| Work order |
Print nothing but the lines below starting at the line that holds "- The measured" and ending at the line that holds "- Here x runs", including both, each exactly as written.

| Stored entries |
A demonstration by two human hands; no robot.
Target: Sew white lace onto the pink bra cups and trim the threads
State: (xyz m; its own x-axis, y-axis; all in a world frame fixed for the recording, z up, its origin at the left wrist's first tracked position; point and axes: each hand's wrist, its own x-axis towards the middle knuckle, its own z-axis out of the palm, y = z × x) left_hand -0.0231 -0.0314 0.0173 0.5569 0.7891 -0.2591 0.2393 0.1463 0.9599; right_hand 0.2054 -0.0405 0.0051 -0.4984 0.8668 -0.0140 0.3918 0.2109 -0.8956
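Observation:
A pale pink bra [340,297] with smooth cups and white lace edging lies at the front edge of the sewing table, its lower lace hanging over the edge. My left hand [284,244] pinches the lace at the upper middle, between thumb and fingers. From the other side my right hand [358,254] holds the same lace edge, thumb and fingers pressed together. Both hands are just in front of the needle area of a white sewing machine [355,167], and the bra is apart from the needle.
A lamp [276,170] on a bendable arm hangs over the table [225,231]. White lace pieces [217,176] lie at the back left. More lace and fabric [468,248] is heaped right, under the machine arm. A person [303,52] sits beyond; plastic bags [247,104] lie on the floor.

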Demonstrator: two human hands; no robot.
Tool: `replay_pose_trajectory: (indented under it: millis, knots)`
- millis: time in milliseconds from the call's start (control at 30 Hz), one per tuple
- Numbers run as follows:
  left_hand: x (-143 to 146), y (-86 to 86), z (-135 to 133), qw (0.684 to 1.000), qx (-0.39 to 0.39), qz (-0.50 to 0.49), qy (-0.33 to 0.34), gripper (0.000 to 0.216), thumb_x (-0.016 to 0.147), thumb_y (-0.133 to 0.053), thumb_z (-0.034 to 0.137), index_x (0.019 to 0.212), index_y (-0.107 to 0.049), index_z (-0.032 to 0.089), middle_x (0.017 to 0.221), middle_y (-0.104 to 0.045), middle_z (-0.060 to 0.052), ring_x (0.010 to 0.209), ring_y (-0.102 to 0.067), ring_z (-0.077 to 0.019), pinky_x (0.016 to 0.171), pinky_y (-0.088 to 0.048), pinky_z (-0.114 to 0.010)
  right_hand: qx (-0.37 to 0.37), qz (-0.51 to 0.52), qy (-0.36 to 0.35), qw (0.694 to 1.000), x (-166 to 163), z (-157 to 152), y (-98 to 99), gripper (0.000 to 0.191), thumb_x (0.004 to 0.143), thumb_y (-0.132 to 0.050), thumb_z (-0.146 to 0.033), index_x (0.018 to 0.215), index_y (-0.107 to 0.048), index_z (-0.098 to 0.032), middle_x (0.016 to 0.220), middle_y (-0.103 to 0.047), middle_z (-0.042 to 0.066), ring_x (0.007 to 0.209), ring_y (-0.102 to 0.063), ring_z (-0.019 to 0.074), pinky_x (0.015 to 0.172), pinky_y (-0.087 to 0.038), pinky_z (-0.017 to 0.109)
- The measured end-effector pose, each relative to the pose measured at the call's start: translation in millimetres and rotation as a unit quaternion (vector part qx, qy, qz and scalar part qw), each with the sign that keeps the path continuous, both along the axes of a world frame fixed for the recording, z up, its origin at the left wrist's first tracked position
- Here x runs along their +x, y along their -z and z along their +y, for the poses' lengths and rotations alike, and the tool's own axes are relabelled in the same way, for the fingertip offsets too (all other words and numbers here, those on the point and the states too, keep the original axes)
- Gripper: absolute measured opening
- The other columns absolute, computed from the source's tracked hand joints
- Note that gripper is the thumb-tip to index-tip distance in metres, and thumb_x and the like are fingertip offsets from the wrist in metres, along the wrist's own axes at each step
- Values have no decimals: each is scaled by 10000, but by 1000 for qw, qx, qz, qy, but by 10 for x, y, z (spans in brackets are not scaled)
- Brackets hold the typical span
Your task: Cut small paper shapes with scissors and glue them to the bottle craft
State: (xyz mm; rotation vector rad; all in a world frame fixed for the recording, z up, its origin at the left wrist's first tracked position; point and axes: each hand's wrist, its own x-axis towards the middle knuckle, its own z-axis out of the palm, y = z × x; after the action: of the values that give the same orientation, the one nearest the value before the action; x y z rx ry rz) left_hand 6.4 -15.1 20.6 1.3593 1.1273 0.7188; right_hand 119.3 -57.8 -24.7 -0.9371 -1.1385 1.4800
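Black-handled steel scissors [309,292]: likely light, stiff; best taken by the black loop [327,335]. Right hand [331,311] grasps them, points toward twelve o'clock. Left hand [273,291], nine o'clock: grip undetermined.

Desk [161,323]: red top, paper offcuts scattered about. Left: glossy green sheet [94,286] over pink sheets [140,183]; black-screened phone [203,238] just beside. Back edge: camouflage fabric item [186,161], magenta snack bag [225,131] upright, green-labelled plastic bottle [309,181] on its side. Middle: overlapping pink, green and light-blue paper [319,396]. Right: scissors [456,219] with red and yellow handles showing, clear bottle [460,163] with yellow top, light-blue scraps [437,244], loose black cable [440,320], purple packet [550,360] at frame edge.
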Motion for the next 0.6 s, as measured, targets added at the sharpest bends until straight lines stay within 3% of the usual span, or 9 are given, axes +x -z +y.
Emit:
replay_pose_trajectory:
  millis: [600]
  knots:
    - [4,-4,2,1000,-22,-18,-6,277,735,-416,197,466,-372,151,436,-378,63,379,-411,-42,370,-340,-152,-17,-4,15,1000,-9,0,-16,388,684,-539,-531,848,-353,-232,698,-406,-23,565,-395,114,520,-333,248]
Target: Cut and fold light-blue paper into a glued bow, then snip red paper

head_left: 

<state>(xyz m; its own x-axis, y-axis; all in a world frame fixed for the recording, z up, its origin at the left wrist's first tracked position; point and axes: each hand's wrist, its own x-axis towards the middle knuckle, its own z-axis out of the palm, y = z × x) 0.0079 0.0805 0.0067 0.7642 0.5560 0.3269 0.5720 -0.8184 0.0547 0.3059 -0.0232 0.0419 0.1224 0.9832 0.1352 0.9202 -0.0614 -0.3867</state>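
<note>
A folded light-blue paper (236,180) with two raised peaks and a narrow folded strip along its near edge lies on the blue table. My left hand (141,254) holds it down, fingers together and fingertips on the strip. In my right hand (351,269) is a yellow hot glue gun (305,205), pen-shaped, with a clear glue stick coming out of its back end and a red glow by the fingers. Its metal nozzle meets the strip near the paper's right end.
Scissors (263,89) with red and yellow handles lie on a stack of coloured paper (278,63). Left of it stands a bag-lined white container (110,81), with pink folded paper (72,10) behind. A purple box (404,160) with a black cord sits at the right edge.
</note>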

| The completed task |
- The measured end-effector pose, each relative to the pose measured at the call's start: translation in millimetres and rotation as a unit quaternion (vector part qx, qy, qz and scalar part qw), each with the sign that keeps the path continuous, both along the axes of a world frame fixed for the recording, z up, its origin at the left wrist's first tracked position
- Here x runs along their +x, y along their -z and z along their +y, for the poses' lengths and rotations alike, and the tool's own axes are relabelled in the same way, for the fingertip offsets too (all other words and numbers here, those on the point and the states too, keep the original axes)

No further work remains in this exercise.